Sue Johnson reckons Bogeydom shows Briggs served time in a squalid student squat. The damp bedroom of a down-at-heel B&B in the Old Court Road, circa 1954, says John O'Byrne. Mike Gifford believes Fungus is a reincarnation of Augustus Sneezer (as played by Brian Bless-You!? - Ed) or the Australian cultural attache (Sir Les Patterson) says Kim Noble. And Clair Hubble, Bubble, Boil & Trouble insists the Three Weird Sisters' cauldron inspired the disgusting bits.

Staff Nurse Jill Tinsley reckons Briggs must have been in hospital as a child and that that is where all those green (blue) creatures doing horrible things to you in the middle of the night comes from - and those clanking sounds are the nocturnal migration of oxygen cylinders. Tommy Doyle thinks the scratching on your window comes from the old Lancashire gaslighters climbing their ladders just before dawn and the noises off from clogs clattering on cobbled streets as they went about their work.

Daisy Knight thinks those horrifipilications Fungus engenders in innocents in their beds at night derive from Great Uncle Raymondo the Brigand, Pirate of the Spanish Main, who forced his victims to walk the plank or be cut into a thousand little pieces to feed the fishes.
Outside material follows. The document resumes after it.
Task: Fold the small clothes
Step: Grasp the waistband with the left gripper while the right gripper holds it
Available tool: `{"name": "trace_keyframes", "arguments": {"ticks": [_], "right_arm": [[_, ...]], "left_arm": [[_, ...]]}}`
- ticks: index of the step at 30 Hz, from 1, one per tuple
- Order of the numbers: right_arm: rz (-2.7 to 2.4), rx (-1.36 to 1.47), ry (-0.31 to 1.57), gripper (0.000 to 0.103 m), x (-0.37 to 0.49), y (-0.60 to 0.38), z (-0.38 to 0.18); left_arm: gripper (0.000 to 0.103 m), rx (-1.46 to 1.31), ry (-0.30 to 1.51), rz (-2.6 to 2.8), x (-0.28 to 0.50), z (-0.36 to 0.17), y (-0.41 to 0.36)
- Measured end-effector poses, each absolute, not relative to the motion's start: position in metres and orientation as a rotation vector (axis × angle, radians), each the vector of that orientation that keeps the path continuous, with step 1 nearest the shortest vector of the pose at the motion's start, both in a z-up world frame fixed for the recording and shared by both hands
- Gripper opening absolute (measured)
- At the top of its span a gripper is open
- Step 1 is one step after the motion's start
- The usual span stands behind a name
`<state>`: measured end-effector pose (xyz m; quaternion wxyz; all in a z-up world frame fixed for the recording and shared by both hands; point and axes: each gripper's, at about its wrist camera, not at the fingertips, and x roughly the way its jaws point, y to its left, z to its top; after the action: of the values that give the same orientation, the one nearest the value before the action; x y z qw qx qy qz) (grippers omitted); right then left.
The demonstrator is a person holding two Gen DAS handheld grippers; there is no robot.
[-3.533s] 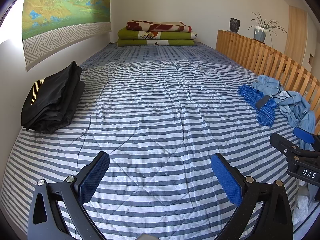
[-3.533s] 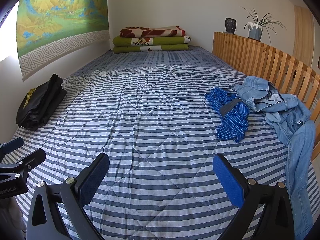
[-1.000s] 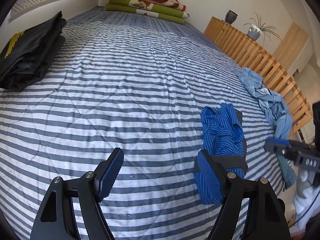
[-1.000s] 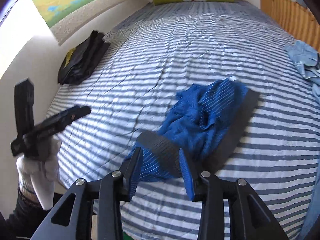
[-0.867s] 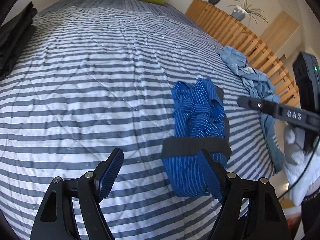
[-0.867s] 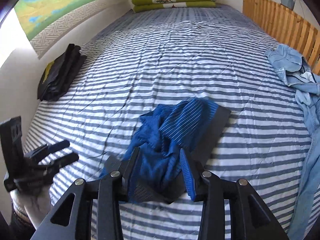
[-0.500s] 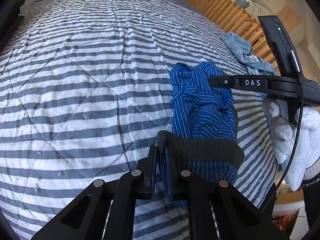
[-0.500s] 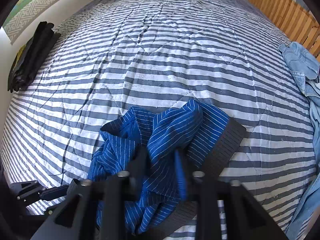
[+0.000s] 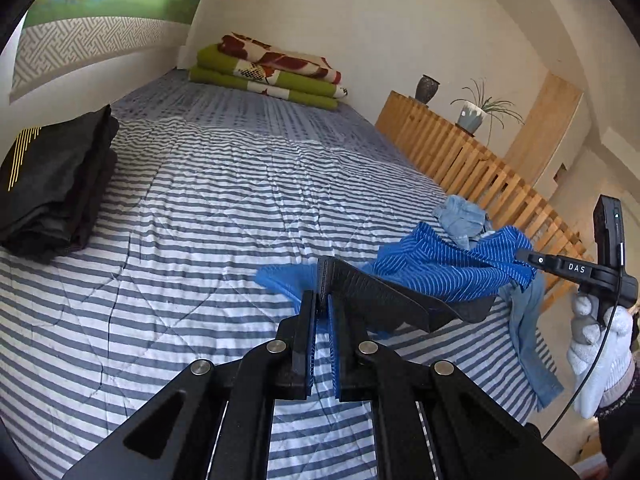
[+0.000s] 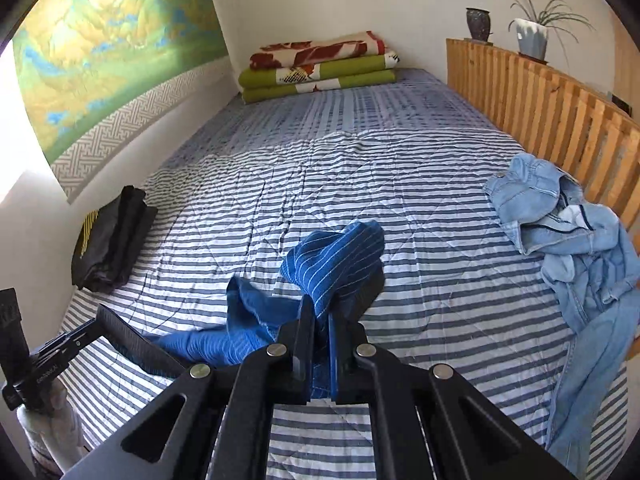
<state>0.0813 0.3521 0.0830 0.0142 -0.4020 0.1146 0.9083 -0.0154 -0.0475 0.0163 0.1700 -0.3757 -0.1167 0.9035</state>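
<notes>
Striped in grey and white, the quilted bed cover (image 9: pixel 224 200) fills both wrist views, running back to a plain wall with a landscape hanging (image 10: pixel 100 56) along one side. The left gripper (image 9: pixel 323 304) is pinched tight on the dark waistband (image 9: pixel 384 292) of the blue pinstriped shorts (image 9: pixel 452 264), with the band standing between its 2 blue pads. From there the garment stretches away to the right, off the cover, to the right gripper (image 9: pixel 524 258), held in a white-gloved hand (image 9: pixel 596 344). In the right wrist view, the right gripper (image 10: pixel 322 316) is clamped on the shorts' (image 10: pixel 340 260) blue cloth, which bunches up just ahead of its tips and trails down to the left toward the left gripper (image 10: pixel 100 320). Beyond the right gripper, off to its right, a crumpled pile of light denim (image 10: pixel 568 236) lies beside the slatted wooden rail (image 10: pixel 552 112). Well ahead and to the left of both tools, a folded black garment (image 10: pixel 112 240) with yellow stripes sits near the wall. At the far end of the bed, folded green and red blankets (image 10: pixel 320 64) are stacked. On top of the rail stand 1 dark vase (image 10: pixel 478 24) and 1 potted plant (image 10: pixel 532 28).
</notes>
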Motion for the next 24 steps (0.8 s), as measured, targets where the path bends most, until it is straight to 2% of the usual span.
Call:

Nonsense! says Rosie Wood, it was Great-Uncle Raiment the Braggart, forever swaggering about, showing off his silken hose and lace, that caused Briggs to create a character whose trousers squelched with slime and grunge disgustingly.

Poppy Robinson will have none of it. It is not a family memory trace, she says, but a species one. Long ago in prehistory, itinerant Neanderthals preyed on Homo sapiens encampments, and came at night and stole and ate their babies. That is why we mistrust gypsies, tell Grimm tales of giants and ogres, and warn children of the Sandman or Bogeyman who will come to snatch them away when they misbehave. Bruce Birchall thinks the book is about lava and volcanoes.

Anthea Moscrop thinks it was inspired by a visit to the Ideal Home Exhibition. Sue Payne thinks it is a parable about leprosy and social exclusion. Neville Dick thinks Fungus is the Devil, Nick Old thinks he is your conscience pricking you.

Daisy Knight, Poppy Robinson and Rosie Wood win a Chambers Dictionary of Quotations. Touring theatre groups make lightning costume changes with it. Computer junkies strap their laptops in with it. Fracture clinics make their patients' boots from it. Velcro! (Don't you just love that ripping sound?) We now seek creative uses for Velcro fastenings.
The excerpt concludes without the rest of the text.